**THE PROBLEM:** Go through the listing below and output exactly the line with "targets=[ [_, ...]", the line with "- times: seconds", and each line between; omit the rest.

*** PROVIDED DATA ***

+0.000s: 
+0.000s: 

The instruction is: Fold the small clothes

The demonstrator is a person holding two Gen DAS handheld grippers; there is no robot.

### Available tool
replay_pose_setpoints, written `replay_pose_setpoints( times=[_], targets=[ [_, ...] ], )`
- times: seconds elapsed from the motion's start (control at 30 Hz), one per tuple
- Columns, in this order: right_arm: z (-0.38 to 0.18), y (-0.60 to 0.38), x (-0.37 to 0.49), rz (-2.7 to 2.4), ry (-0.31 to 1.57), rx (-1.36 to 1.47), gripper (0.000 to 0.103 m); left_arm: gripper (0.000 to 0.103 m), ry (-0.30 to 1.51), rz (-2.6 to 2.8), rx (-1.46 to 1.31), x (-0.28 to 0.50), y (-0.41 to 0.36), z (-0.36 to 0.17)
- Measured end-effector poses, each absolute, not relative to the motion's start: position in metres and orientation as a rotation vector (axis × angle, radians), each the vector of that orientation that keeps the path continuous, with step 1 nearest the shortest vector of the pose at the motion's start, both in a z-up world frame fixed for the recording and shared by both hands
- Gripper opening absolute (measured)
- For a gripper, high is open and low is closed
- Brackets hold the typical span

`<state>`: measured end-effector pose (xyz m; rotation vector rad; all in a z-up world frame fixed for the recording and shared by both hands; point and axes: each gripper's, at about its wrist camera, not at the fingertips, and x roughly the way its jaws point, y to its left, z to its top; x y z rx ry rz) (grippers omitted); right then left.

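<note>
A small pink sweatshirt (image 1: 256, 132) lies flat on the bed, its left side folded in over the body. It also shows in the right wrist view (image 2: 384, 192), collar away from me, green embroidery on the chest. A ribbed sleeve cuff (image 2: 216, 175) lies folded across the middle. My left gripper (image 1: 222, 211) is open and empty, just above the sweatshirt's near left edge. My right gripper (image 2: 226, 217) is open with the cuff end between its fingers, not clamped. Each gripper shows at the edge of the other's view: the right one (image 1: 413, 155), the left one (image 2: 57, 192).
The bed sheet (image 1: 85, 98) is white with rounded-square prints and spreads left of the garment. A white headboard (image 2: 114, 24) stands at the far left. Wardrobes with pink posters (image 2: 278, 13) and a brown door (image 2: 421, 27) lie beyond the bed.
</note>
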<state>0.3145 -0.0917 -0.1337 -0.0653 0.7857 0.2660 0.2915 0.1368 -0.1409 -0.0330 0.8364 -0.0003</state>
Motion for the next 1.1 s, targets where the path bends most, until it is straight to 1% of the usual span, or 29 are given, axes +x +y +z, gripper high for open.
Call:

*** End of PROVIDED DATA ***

**RESULT OF THE EXERCISE:**
replay_pose_setpoints, written `replay_pose_setpoints( times=[_], targets=[ [_, ...] ], )`
- times: seconds elapsed from the motion's start (control at 30 Hz), one per tuple

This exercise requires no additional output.